The pleasure of re-reading a book

Tracee: I re-read Agatha Christie’s Sleeping Murder this week. I remember reading it for the first time when I was in about 5th grade, which dovetails with the publication date, and I suspect it was a featured new book at the library. It scared me to the point that I had to stay up late and read under the covers in order to reach the resolution. (Okay, probably reading under the covers out of fright, and not because I would be in trouble for having the light on.) 

Rereading it, I had the same sense of compulsion to reach the end, and the same sense of unease. I suspect much of this is the result of a strong memory of my first reading. I often reread books, usually not in their entirely but in select favorite bits. However, it is never possible to reclaim the initial sense of wonder/excitement/fear – except with this book. Was it possibly my first ‘adult mystery”?

What is your experience of re-reading books. Is it ever the same as the first time?

Keenan: It depends on the book, of course, but I find new treasures on my subsequent reads. Now that I’m not carried away by the story, I can enjoy the structure and the prose more.

Pandemic cycles

Emilya: I’ve been thinking about this a lot recently. It was going to be my next blog post! It seems that during the pandemic a lot of people turned to both rereading and rewatching. I think it totally has to do with reliving where you were when you read/watched the story first. There is a sense of comfort that comes with it that’s part knowing how it ends and, for me, seeing how the story foreshadows the ending. One author I’ve reread multiple times is Brett Easton Ellis. Something about how he writes and thinks really affects me. It’s the darkness… I relate to it. 

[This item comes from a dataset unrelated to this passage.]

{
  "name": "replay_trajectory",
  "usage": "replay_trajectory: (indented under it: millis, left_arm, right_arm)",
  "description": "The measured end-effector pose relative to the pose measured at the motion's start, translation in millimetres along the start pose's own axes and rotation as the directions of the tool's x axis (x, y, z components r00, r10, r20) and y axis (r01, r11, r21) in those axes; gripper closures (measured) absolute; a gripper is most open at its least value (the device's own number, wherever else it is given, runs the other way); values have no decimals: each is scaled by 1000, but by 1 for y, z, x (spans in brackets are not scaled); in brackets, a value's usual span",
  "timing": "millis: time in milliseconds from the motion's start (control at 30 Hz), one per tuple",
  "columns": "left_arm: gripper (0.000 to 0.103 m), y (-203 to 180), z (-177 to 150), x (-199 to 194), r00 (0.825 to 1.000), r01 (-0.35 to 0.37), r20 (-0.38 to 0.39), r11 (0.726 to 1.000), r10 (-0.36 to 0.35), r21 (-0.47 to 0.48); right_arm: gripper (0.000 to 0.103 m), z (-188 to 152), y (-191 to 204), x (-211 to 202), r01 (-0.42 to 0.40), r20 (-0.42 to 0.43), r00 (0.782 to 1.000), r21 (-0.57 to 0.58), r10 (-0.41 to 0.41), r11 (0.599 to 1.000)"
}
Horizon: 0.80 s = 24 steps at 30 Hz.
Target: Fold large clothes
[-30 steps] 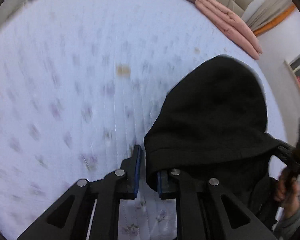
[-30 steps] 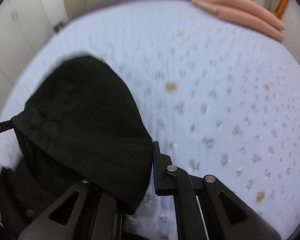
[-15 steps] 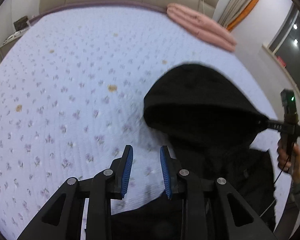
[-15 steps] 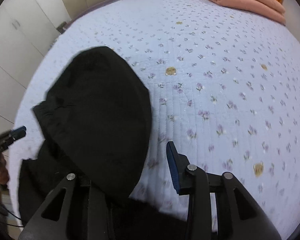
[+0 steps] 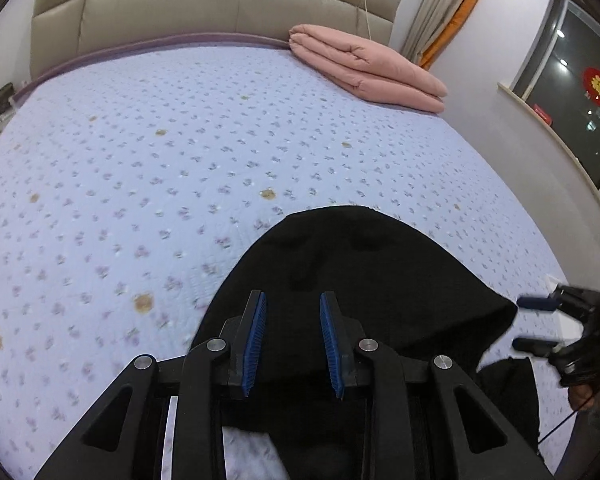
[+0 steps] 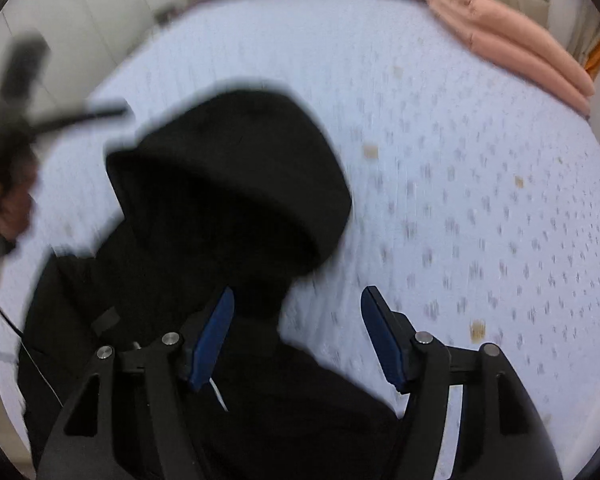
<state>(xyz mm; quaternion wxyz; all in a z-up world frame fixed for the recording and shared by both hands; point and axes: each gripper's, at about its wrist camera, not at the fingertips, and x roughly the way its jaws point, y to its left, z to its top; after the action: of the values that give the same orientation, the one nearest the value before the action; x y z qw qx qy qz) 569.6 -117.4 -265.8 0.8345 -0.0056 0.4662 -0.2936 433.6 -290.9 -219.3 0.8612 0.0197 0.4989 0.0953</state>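
Blue ribbed fingers (image 5: 256, 336) above matte black hoodie (image 5: 372, 264)

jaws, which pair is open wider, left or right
The right gripper: its jaws stand far apart, one over the black hoodie, one over the bedsheet. The left gripper is open too, but narrower.

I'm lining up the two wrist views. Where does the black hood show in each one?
Left wrist: the black hood sits lower centre, just beyond the open jaws.
Right wrist: the black hood is left of centre, blurred.
Shared landmark: the folded pink blanket, upper right in both.
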Motion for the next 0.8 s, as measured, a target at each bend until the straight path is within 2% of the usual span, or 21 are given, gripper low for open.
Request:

When I was a teenager I reread Bulgakov’s Master & Margarita multiple times. I reread again in my thirties and although I found it just as compelling, I also found it to be dated and chauvinistic in its portrayal of women. But with that off the table, it’s still a terribly interesting book. For reasons I still don’t understand, I used to reread Madame Bovary over and over. That’s one book that did not become dated because the character and desires of Emma Bovary, as well as her limitations, still ring true. And then there’s Jonathan Strange & Mr. Norrell, which I’ve read at least twice. It’s about as perfect of a book as can be.

Classic favorites

Connie: Great question, Tracee! I reread favorite books all the time, just I like can’t go more than a year without watching Pride & Prejudice (the Colin First/Jennifer Ehle version) or White Christmas.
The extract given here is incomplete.